=== Task item ===
The answer should be every line below, repeated exactly, with the images left out.

BEGIN Data extract

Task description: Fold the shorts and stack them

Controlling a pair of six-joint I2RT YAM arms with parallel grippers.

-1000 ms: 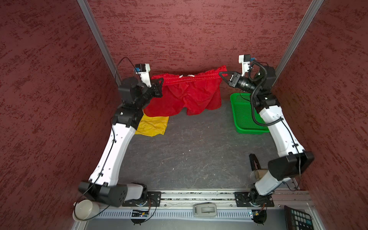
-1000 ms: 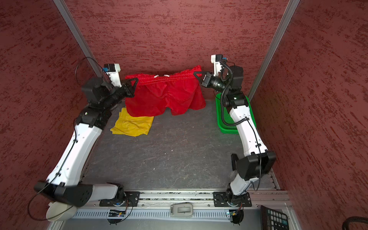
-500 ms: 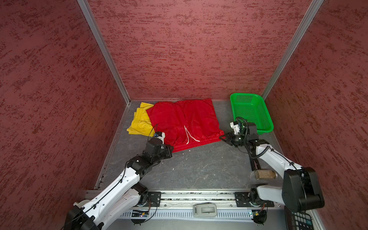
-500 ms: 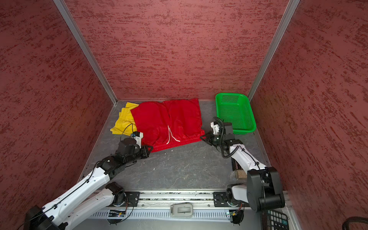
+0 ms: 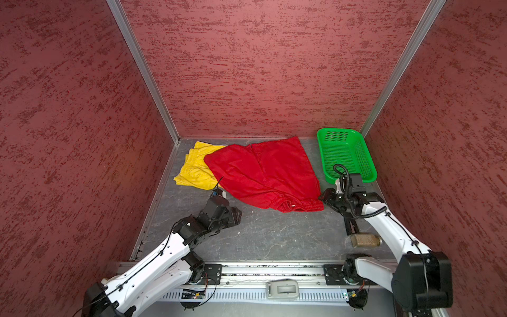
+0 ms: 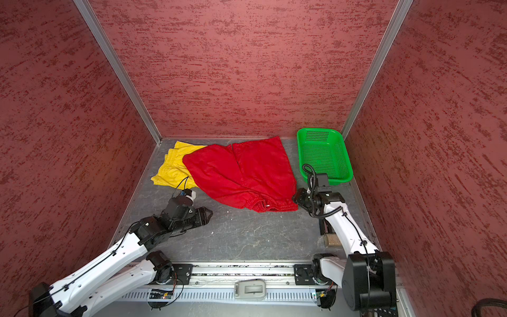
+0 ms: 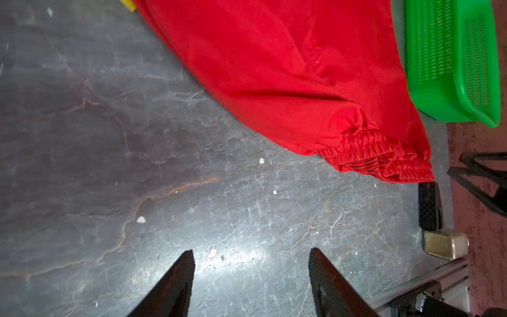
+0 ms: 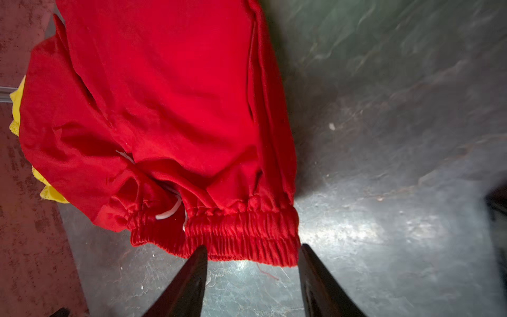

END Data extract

=== Answer to the exercise ===
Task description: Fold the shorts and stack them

Controlling a pair of six-joint I2RT YAM arms with parallel grippers.

-1000 ms: 
-1000 ms: 
-500 ms: 
-500 ms: 
+0 ms: 
+0 ms: 
+0 ms: 
+0 ms: 

That completes the response to the exercise.